Claire Foy joue le rôle de Lisbeth Salander dans «Millénium: ce qui ne me tue pas».

Claire Foy, d’Élisabeth à Lisbeth pour le nouveau «Millénium»

LOS ANGELES — Fede Alvarez, réalisateur du nouveau film de l’univers «Millénium», n’en a jamais douté: Claire Foy est aussi à l’aise dans la robe à crinoline de la reine Élisabeth que dans la combinaison de motard d’une «hackeuse» gothique.

«J’ai vu The Crown un jour, et je me suis dit: ‘‘Voilà, ça c’est Lisbeth!’’. Parce que même si ça paraît fou, les défis à relever pour jouer Élisabeth ou Lisbeth sont les mêmes», déclarait récemment à l’AFP le réalisateur uruguayen lors d’une entrevue téléphonique sur son film Millénium: ce qui ne me tue pas.

Primée aux derniers Emmy  pour son interprétation d’Élisabeth II dans la série The Crown de Netflix, Claire Foy était attendue au tournant pour ses premiers grands rôles au cinéma. Après sa prestation aux côtés de Ryan Gosling dans Le premier homme, l’actrice britannique fait son retour sur le grand écran dans la peau de Lisbeth Salander, l’héroïne de la trilogie du défunt écrivain suédois Stieg Larsson.

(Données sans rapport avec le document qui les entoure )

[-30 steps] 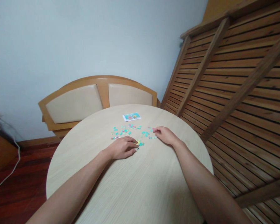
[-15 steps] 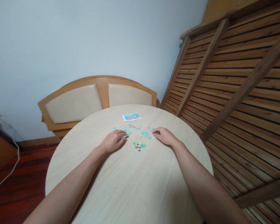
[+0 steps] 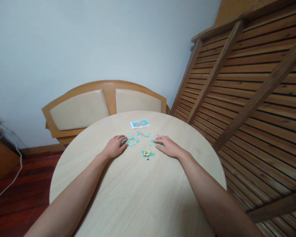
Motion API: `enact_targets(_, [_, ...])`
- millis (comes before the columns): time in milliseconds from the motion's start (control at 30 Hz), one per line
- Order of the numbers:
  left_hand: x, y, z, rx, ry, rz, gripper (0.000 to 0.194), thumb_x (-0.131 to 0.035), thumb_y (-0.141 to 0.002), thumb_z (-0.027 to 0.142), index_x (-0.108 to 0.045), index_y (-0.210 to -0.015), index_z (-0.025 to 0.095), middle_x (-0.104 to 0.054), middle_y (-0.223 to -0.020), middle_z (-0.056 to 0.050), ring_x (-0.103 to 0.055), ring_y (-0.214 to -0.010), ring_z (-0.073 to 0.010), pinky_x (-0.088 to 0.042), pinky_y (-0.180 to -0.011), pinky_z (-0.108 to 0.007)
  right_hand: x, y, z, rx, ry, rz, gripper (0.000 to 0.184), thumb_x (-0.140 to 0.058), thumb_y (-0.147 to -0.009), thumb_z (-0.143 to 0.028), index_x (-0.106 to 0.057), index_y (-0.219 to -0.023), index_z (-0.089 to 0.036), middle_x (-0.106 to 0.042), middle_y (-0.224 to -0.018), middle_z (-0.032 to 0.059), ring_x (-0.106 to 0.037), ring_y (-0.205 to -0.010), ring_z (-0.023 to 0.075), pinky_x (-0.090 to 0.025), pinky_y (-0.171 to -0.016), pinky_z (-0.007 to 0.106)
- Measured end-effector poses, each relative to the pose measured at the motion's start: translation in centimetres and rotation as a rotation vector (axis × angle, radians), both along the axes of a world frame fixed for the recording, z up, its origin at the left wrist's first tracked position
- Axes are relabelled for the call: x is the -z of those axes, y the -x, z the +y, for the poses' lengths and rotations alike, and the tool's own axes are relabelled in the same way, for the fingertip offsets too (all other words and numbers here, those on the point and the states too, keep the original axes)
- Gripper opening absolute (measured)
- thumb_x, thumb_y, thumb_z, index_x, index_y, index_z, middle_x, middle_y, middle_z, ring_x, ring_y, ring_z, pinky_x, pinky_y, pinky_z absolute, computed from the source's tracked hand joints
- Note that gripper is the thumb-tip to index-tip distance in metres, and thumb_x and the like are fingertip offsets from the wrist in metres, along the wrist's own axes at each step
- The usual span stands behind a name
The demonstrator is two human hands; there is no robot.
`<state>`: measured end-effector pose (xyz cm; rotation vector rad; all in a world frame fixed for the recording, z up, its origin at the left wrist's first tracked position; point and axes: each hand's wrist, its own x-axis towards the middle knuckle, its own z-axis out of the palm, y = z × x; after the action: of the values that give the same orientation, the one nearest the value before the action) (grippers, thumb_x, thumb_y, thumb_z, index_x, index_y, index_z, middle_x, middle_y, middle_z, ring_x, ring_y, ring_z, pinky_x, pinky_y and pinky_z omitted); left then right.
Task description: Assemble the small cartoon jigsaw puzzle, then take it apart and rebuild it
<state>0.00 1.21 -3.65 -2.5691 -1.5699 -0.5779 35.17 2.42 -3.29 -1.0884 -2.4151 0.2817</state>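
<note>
Small turquoise, pink and white jigsaw puzzle pieces (image 3: pixel 133 141) lie scattered on the round table. At their left edge is my left hand (image 3: pixel 115 146), its fingers apart over a few pieces and partly hiding them. My right hand (image 3: pixel 169 146) rests over the right-hand pieces (image 3: pixel 151 141), fingers spread, with no piece visibly gripped. Between the hands and closer to me, a joined puzzle section (image 3: pixel 147 153) shows a yellow cartoon figure on turquoise. Behind the loose pieces lies a picture card (image 3: pixel 140 124) with pink and yellow figures.
The pale round wooden table (image 3: pixel 138 194) fills the middle of the view. A headboard with cream panels (image 3: pixel 80 110) stands behind it against the wall. On the right leans a slatted wooden frame (image 3: pixel 236 89). A white cable (image 3: pixel 21 161) hangs at the left.
My left hand has left the joined section and moved left to the loose pieces, uncovering the yellow figure. My right hand has shifted slightly left and down, its fingers opening from a pinch.
</note>
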Motion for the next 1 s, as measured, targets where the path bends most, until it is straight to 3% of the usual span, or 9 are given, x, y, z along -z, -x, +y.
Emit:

Élisabeth II et Lisbeth Salander «sont des personnages très semblables: ils ne peuvent pas être eux-mêmes, ils répriment leurs émotions», tranche Fede Alvarez.

«Claire Foy, quand elle essaie d’avoir l’air courageuse, on peut voir à quel point elle est vulnérable: derrière la façade, vous apercevez l’être humain véritable [...]. Endosser le costume, adopter la coupe de cheveux, tout le monde peut le faire. Mais très peu d’acteurs sont capables de jouer de cette façon», estime le réalisateur.

Certains admirateurs de la première heure pourraient lui préférer Noomi Rapace ou Rooney Mara, qui ont incarné Lisbeth Salander dans de précédentes adaptations de la trilogie Millénium au cinéma.

L’actrice britannique Claire Foy et le réalisateur Fede Alvarez à New York, le 4 novembre

Cascades et explosions

Mais les principales critiques devraient plutôt porter sur l’adaptation, très libre, du quatrième roman de la série (écrit par David Lagercrantz après le décès de Stieg Larsson). Le magazine Variety regrette ainsi que Ce qui ne me tue pas tienne plus du film à grand spectacle, avec cascades et explosions à la James Bond, que du suspense noir qui a fait le succès de Millénium.

LIRE la critique d'Éric Moreault du Soleil

Le bon côté de la chose est qu’il n’est pas besoin de connaître cet univers pour s’y retrouver dans cette histoire — assez classique — de vengeance sur fond d’espionnage et de mafia russe, avec tout de même quelques rebondissements inattendus à la fin.

«C’est toujours difficile d’adapter un roman, il faut sacrifier beaucoup de choses sinon vous obtenez un film de huit heures. Nous avons commencé avec un scénario de Steven Knight et nous en avons fait quelque chose de plus personnel, en gardant les idées qui nous touchent», explique Fede Alvarez.

«Il s’agit surtout de secrets et de la honte, de la famille. Quelle que soit l’histoire, on en revient toujours à quelque chose d’intime [...]. Ça parle aussi du péché, d’un acte qu’on a commis et dont on a peur qu’il nous rattrape un jour.»

Pour Lisbeth, c’est un péché lié à sa sœur Camilla (campée par l’étonnante Sylvia Hoeks) et à un traumatisme d’enfance qui les unit et les sépare tout à la fois: les abus sexuels imposés par leur père.

Le thème fait forcément écho au mouvement  #MeToo et aux révélations d’abus sexuels à Hollywood, qui ont éclaté «au beau milieu du tournage», explique Sylvia Hoeks à l’AFP.

«Tout le travail préparatoire du film était déjà fait, mais ça a eu un impact sur nous tous, le sujet est soudainement devenu très réel», se souvient l’actrice néerlandaise, qui a choisi de se blanchir cheveux et sourcils pour donner à Camilla «un air plus vulnérable».